M.L. : Sur le champ des priorités, j’ai envie de dire que tout sera prioritaire. Et ce n’est pas qu’une formule ! On est incapable de dire ce qui crée le plus d’attractivité donc il faut absolument jouer sur tous les registres. C’est cet ensemble-là qui fera système et qui j’espère permettra d’accroitre considérablement l’attractivité de ces métiers.
S’ils deviennent plus attractifs, de plus en plus de gens se présenteront, se formeront, il y aura de moins en moins de postes vacants et la qualité de vie au travail s’améliorera… ce qui améliora encore l’attractivité de ces métiers. Le champ de la formation est un axe essentiel qui doit nous permettre de passer d’un cercle vicieux à un cercle vertueux.
Je trouve regrettable par exemple qu’on n’ait pas été capable, dans notre secteur, d’utiliser plus largement l’apprentissage qui a beaucoup de qualités. La VAE doit également se développer car elle offre des perspectives d’évolution aux professionnels eux-mêmes. Rentrer dans un métier en se disant que 40 ans plus tard on fera toujours le même métier, je ne suis pas sûr que cela attire les générations actuelles.
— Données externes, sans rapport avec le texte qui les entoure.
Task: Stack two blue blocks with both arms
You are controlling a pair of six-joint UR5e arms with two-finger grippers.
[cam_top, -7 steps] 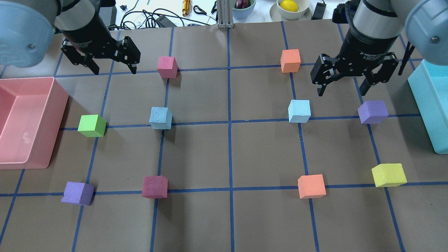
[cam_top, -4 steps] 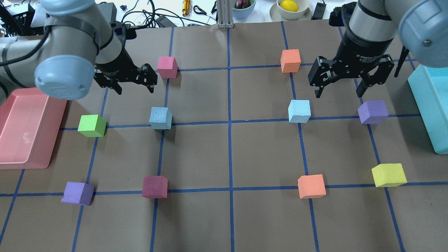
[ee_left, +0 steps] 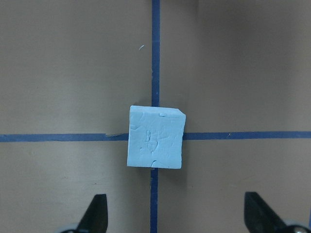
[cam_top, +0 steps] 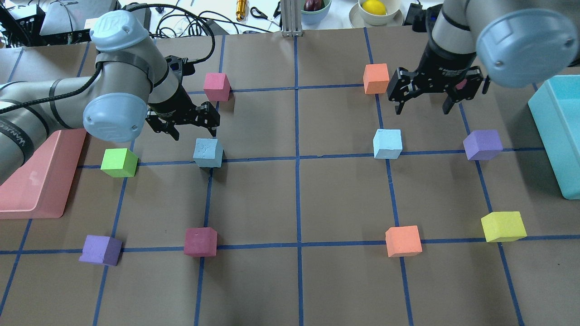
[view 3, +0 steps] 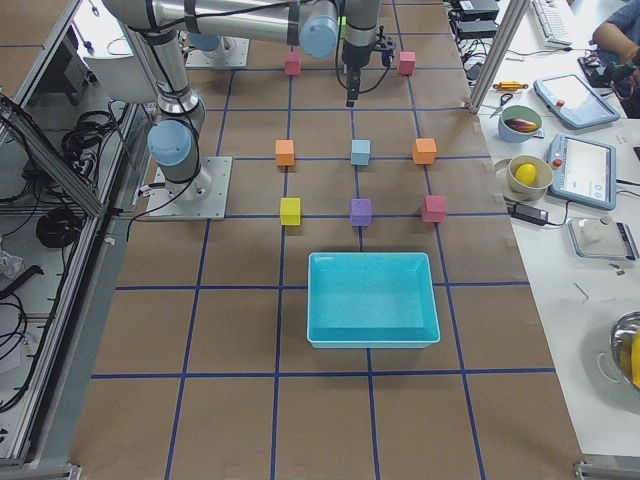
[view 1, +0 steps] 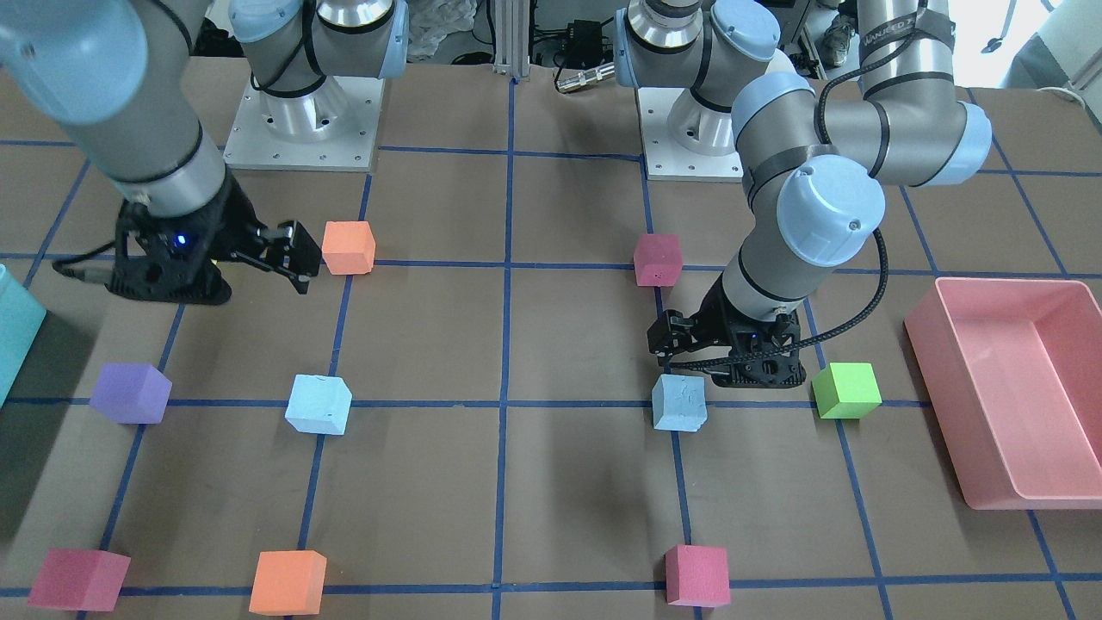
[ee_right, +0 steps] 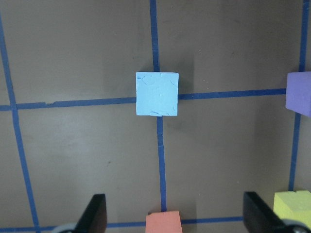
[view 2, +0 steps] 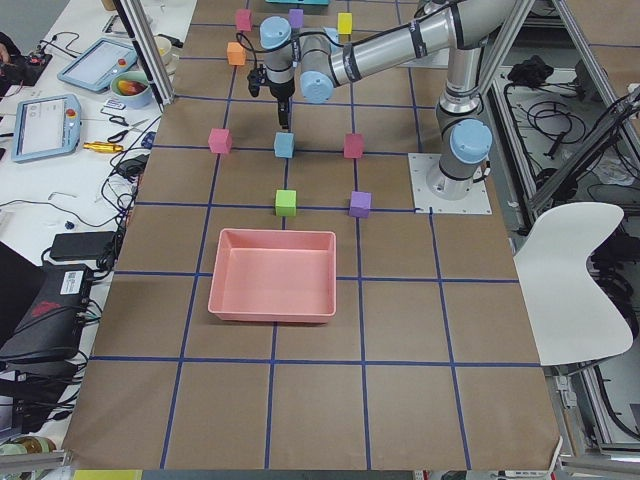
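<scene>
Two pale blue blocks rest on the brown table at tape crossings. The left blue block also shows in the left wrist view. My left gripper is open and empty, above and just behind this block. The right blue block also shows in the right wrist view. My right gripper is open and empty, behind this block and a little to its right, next to an orange cube.
A pink bin stands at the left edge and a teal bin at the right edge. A green cube, a pink cube, purple cubes, and maroon, orange and yellow cubes lie at other crossings.
My left gripper has swung right and forward, from near the table's back left to just behind the left blue block. My right gripper has shifted left, toward the orange cube. Both stayed open.
</scene>
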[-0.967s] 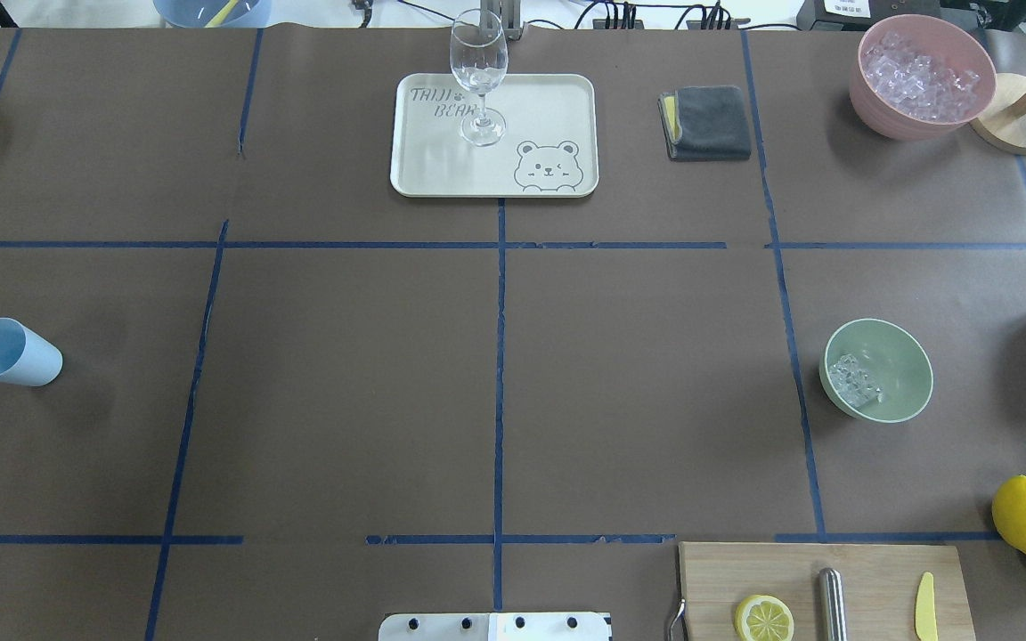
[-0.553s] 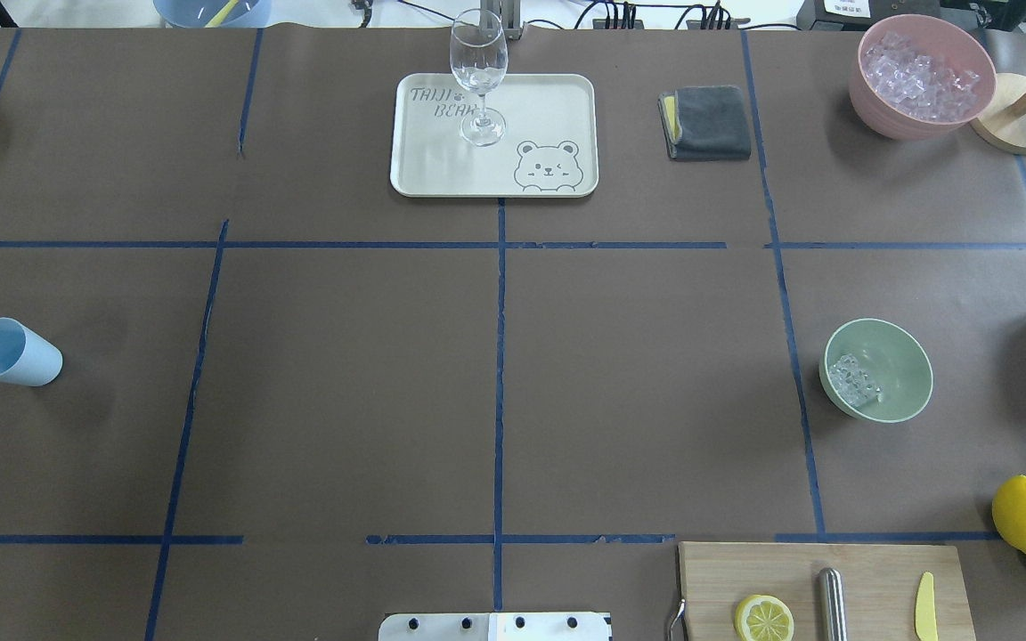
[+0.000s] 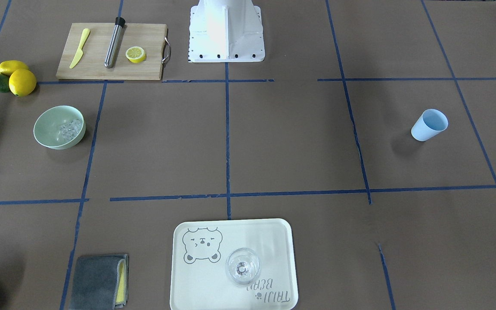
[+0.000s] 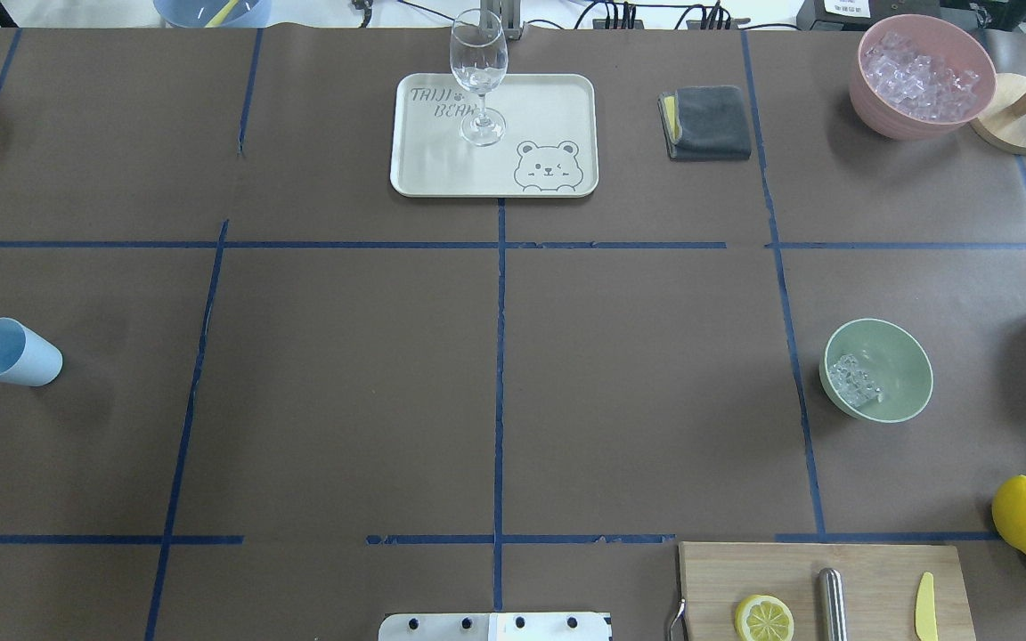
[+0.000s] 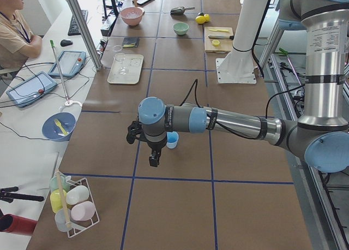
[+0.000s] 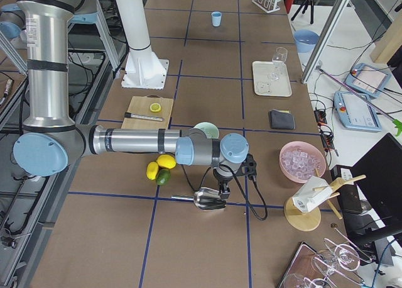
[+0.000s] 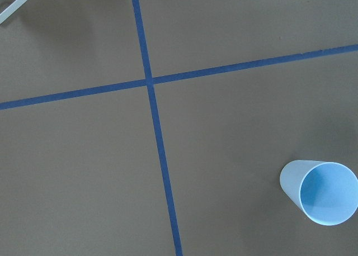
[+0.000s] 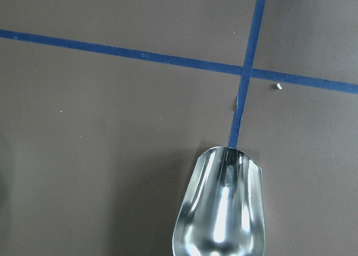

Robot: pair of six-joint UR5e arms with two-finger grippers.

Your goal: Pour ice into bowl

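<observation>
Mint-green and matte, the bowl (image 3: 44, 129) stands upright on the brown desk (image 3: 274, 142) in the front-facing view. The ice (image 3: 69, 128) is heaped against one side of its inside. A light blue cup (image 3: 429, 125) stands well apart, across the desk.

From overhead, the bowl sits in the right half, between a pink container (image 4: 871, 105) of whitish cubes farther back and a wooden cutting board (image 4: 878, 570) near the robot. The ice lies against the bowl's left inner wall.

From the left end, the left claw (image 5: 154, 158) hangs fingers-down above the desk, just beside the cup. I cannot tell whether it is released or clenched.

From the right end, the right claw (image 6: 223, 188) hangs low over a metal scoop (image 6: 207, 200) that lies on the desk near the lemons (image 6: 166, 161). Its grip cannot be told either. The bowl peeps out just beyond the arm.

The left wrist view shows the cup upright at lower right, apart from a cross of blue tape (image 7: 151, 83).

The right wrist view shows the scoop's shiny hollow at the bottom edge, its tip touching a tape line.
</observation>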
Le MMR : Comment vont s’organiser les semaines et mois à venir ?
M.L. : Avec une équipe de 3-4 personnes que nous sommes en train de recruter, nous allons constituer un Comité de pilotage avec tous les acteurs concernés pour former, thème par thème, des groupes de travail. Non pas pour refaire le monde mais pour centraliser toutes les propositions de solutions concrètes. Je souhaite mettre en mouvement chaque thématique dès les premières semaines pour que cela fasse un ensemble cohérent dans 6 mois avec le plus de résultats possibles.